- Exercise details -
What lines in the data below mention the string "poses"? Copy them out.

- Records excerpted from a collection -

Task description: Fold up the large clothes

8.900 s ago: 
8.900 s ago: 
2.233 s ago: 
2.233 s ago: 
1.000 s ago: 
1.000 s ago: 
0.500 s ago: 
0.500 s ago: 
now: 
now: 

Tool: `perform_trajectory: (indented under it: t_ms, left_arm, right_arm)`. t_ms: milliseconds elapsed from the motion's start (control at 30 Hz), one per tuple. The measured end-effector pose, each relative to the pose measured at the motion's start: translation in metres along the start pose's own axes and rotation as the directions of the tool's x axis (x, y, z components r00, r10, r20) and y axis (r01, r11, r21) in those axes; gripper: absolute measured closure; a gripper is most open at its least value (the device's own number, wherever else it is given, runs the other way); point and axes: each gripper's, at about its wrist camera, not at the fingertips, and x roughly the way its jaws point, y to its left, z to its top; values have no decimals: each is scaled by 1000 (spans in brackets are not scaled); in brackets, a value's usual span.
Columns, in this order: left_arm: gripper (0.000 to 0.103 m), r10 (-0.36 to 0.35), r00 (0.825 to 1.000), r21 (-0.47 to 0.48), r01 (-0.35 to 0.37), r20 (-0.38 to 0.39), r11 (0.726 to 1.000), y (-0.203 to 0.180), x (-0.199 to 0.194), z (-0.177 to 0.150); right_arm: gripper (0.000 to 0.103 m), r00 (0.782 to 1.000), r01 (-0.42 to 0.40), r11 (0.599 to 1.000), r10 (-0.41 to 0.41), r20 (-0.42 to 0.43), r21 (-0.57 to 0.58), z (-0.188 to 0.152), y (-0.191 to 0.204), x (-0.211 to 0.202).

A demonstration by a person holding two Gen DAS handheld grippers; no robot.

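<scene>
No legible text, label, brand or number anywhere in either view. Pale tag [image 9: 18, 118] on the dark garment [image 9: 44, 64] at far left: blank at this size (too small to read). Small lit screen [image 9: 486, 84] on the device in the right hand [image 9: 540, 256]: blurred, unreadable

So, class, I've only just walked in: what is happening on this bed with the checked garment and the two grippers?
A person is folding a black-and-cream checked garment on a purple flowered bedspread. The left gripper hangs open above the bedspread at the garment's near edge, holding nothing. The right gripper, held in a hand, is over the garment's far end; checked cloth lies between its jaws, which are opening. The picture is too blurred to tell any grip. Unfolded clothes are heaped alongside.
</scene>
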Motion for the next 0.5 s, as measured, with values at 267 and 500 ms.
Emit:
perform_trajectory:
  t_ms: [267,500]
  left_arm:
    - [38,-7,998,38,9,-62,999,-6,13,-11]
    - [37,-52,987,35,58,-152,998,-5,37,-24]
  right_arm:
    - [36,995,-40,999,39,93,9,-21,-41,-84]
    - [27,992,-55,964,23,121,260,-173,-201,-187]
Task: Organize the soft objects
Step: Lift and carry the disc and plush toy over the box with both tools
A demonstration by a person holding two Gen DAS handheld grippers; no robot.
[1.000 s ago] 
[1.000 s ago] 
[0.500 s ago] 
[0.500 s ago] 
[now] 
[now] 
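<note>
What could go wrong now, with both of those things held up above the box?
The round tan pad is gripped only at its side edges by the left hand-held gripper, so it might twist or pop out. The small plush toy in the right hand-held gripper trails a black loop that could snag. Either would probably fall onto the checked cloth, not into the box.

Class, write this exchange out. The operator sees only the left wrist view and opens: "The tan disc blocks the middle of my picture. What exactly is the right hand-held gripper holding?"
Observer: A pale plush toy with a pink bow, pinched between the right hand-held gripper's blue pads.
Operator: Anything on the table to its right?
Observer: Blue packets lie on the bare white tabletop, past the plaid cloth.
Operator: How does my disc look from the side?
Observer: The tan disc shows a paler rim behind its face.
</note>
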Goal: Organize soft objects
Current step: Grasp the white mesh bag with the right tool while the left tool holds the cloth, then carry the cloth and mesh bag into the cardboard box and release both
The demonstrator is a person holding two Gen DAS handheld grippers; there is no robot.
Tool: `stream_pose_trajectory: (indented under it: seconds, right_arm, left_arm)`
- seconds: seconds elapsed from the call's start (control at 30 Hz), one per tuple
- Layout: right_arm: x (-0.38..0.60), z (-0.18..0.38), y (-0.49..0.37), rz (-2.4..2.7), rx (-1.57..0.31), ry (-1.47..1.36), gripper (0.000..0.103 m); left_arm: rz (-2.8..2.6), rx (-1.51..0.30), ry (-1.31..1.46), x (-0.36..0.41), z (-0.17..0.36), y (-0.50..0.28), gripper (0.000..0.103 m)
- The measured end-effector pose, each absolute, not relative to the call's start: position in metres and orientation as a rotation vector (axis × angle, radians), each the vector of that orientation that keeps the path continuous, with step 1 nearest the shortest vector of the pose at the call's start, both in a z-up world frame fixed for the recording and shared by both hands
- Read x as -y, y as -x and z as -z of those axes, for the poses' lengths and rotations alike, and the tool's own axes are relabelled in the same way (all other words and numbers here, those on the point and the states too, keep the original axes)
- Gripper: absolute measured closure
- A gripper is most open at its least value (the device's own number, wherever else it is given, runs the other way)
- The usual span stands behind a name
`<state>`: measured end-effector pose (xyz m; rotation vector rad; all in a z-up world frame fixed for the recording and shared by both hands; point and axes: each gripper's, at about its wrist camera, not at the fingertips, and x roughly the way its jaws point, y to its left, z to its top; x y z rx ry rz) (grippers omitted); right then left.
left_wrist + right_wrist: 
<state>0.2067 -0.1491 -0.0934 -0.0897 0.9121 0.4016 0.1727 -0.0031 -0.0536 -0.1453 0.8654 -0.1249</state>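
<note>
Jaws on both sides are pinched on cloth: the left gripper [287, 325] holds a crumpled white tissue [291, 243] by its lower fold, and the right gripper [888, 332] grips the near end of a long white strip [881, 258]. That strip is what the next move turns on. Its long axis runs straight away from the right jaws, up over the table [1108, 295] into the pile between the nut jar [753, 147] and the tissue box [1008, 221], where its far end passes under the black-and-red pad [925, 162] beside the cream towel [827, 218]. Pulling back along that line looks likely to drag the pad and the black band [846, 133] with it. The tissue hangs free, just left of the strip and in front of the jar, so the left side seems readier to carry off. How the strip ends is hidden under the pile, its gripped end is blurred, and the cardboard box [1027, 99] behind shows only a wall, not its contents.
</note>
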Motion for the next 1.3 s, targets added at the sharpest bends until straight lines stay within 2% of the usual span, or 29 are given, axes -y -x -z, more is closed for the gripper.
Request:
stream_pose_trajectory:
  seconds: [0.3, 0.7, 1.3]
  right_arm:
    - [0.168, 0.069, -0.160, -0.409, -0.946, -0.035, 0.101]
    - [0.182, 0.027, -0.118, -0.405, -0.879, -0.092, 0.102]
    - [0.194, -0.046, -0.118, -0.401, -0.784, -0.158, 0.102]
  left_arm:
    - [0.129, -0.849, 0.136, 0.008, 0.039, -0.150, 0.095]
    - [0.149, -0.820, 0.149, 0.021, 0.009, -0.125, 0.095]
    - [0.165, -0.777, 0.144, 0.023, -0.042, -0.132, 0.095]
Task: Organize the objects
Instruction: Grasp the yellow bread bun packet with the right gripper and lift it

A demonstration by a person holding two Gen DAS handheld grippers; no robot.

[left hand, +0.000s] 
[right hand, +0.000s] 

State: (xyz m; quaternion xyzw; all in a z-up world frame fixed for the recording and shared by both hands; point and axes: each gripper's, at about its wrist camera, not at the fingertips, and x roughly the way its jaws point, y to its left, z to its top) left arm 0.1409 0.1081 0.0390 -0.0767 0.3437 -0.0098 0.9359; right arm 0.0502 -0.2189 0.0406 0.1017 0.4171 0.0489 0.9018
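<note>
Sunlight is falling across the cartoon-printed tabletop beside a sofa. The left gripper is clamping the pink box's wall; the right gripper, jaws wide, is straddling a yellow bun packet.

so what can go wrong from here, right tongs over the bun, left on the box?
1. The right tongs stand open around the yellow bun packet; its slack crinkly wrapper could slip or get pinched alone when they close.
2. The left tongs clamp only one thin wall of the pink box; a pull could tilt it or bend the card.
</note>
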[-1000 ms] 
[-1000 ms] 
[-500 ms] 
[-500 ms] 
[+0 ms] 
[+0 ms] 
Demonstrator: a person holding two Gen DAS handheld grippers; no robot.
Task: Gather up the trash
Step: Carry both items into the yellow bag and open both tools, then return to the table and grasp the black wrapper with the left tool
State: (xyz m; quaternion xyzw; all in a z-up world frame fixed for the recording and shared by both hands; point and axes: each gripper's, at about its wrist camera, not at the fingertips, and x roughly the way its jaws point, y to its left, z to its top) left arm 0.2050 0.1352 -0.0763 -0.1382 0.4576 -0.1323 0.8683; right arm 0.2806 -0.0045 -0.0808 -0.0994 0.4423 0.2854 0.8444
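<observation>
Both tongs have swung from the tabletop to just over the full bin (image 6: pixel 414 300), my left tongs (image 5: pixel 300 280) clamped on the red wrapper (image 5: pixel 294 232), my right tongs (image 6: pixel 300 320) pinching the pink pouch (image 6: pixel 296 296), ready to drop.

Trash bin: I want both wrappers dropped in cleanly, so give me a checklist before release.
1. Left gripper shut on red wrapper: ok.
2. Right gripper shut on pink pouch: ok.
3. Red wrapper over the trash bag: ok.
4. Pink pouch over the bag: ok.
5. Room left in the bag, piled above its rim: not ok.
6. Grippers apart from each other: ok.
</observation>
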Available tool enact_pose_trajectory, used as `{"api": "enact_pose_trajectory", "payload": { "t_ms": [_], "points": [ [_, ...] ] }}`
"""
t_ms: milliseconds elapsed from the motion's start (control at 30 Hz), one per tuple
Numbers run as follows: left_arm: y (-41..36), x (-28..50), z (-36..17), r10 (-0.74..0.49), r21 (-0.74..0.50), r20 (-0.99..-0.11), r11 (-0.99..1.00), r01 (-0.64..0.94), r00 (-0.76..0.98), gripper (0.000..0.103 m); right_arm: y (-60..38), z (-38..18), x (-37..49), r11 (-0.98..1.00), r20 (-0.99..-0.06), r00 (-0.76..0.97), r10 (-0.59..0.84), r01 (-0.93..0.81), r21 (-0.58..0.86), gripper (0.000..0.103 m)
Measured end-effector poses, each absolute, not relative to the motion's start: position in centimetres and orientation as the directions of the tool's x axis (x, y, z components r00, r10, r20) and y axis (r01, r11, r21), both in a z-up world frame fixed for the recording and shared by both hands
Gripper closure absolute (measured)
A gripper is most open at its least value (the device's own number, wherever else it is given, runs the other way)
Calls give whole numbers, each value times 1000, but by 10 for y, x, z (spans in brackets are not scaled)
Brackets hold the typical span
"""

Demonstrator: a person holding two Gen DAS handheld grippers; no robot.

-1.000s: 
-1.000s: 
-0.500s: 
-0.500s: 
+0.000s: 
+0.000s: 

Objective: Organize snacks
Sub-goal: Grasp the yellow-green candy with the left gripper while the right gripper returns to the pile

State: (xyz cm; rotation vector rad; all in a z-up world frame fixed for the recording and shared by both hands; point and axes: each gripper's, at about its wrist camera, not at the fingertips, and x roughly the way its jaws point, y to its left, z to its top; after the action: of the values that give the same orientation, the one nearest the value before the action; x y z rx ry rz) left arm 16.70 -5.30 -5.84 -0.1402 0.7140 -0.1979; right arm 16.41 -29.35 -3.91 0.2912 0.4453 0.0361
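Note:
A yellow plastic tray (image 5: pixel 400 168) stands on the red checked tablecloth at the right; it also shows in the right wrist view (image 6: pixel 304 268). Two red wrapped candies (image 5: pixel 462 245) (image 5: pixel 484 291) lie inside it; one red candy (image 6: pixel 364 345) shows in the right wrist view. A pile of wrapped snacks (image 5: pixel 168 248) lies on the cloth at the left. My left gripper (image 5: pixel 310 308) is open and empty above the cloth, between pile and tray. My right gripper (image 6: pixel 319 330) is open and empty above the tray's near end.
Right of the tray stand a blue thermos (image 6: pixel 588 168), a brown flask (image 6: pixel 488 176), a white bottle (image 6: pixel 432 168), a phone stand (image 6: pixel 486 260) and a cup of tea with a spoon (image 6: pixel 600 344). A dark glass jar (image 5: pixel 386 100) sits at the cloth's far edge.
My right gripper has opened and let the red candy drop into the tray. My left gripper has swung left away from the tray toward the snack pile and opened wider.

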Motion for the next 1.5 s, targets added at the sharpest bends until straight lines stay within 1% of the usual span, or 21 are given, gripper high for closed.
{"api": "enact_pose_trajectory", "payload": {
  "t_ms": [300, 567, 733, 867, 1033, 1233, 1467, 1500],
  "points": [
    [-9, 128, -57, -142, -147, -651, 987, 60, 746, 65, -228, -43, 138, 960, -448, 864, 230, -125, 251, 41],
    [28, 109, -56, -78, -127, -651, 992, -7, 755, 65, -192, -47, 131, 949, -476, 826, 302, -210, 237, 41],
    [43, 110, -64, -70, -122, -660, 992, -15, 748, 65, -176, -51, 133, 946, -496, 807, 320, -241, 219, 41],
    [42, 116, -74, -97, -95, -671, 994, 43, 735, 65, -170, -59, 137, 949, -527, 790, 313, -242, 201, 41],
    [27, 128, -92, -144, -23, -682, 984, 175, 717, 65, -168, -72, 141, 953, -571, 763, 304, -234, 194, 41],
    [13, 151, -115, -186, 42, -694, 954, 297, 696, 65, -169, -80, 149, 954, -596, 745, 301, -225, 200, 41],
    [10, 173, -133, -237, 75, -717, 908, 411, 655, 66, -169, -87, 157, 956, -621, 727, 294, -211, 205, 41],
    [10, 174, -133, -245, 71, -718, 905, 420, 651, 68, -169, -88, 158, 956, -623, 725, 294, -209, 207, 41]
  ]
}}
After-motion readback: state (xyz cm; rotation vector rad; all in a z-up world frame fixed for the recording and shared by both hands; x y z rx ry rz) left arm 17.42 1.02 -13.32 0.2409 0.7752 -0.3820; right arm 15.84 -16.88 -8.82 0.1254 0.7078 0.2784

- Expected answer -
- Read x as -y, y as -x and z as -z of those axes, for the poses' lengths and rotations alike, and the tool's own axes are relabelled in the same way (all other words and numbers here, those on the point and the states too, keep the original axes)
Measured end-effector poses, each absolute, not relative to the motion's start: position in centimetres and orientation as the directions of the tool's x axis (x, y, z components r00, r10, r20) and y axis (r01, r11, r21), both in a z-up world frame fixed for the recording and shared by both hands

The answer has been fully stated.